And at the same time, she said,

—They took me away, they took me away, darling. Oh. I waited for you and waited for you, and you never came, and then I went back to the house, and Martin was there, and he was angry—he was so angry…

—Took you away? Who?

—I woke up in the back of some kind of closed truck. They were moving the bed that I was in. I was lying there, and we were stopped for some reason. I jumped out the back and hid, and the truck drove on without me.

They stared at one another. Hilda was not even wearing proper clothes—just a nightgown. It must be true—they must have taken her while she slept.
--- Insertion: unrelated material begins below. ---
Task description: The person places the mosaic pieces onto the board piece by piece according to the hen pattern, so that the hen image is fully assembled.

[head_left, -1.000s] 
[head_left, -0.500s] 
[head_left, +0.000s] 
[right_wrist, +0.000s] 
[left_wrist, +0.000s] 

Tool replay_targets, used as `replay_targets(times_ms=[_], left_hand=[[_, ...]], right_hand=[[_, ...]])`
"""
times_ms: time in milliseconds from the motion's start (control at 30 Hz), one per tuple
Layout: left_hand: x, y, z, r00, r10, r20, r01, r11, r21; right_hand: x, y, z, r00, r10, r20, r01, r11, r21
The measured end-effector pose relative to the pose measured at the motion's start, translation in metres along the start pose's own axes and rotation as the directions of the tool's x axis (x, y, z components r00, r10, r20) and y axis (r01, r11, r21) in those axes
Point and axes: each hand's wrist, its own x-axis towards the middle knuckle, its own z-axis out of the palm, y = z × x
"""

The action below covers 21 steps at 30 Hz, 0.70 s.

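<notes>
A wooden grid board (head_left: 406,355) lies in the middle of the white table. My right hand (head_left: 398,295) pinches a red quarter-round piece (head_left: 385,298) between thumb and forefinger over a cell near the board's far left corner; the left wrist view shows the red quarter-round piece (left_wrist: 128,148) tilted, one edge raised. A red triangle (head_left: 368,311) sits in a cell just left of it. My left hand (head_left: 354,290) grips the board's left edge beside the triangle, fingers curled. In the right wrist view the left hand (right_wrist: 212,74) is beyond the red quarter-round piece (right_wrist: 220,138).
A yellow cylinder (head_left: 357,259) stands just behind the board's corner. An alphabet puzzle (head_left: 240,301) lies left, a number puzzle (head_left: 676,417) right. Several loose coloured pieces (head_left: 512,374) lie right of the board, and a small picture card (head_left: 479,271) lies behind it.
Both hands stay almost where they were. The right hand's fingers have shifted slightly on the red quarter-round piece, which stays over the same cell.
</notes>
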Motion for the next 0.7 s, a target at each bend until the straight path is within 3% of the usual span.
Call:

—They’ll come looking for you. When the driver gets where he’s going. When was this?

—Last night. I walked all day, and then hid and waited to come here. Look at my feet.

Her feet were covered in cuts from walking barefoot. One was partially wrapped with a cloth. It must be true.

—How did you find your way? he asked.

—What do you mean?

—From the road where you got out of the truck. How did you know where you were?

—There isn’t anything out there. Just a road. It’s just a road. I went the opposite direction the truck was going. As you approach the town, the waste turns slowly green. There are trees and grass, and then the town begins. I can show you. I don’t know if there’s time.

A great confusion and tiredness settled over the claimant. He felt that he was dealing with the situation and understanding it, moving through the details with celerity and sharpness, and then he wasn’t. A weight settled and confounded all the variables. Everything seemed the same. He could make no progress.

—I don’t know, he said. I don’t know what to…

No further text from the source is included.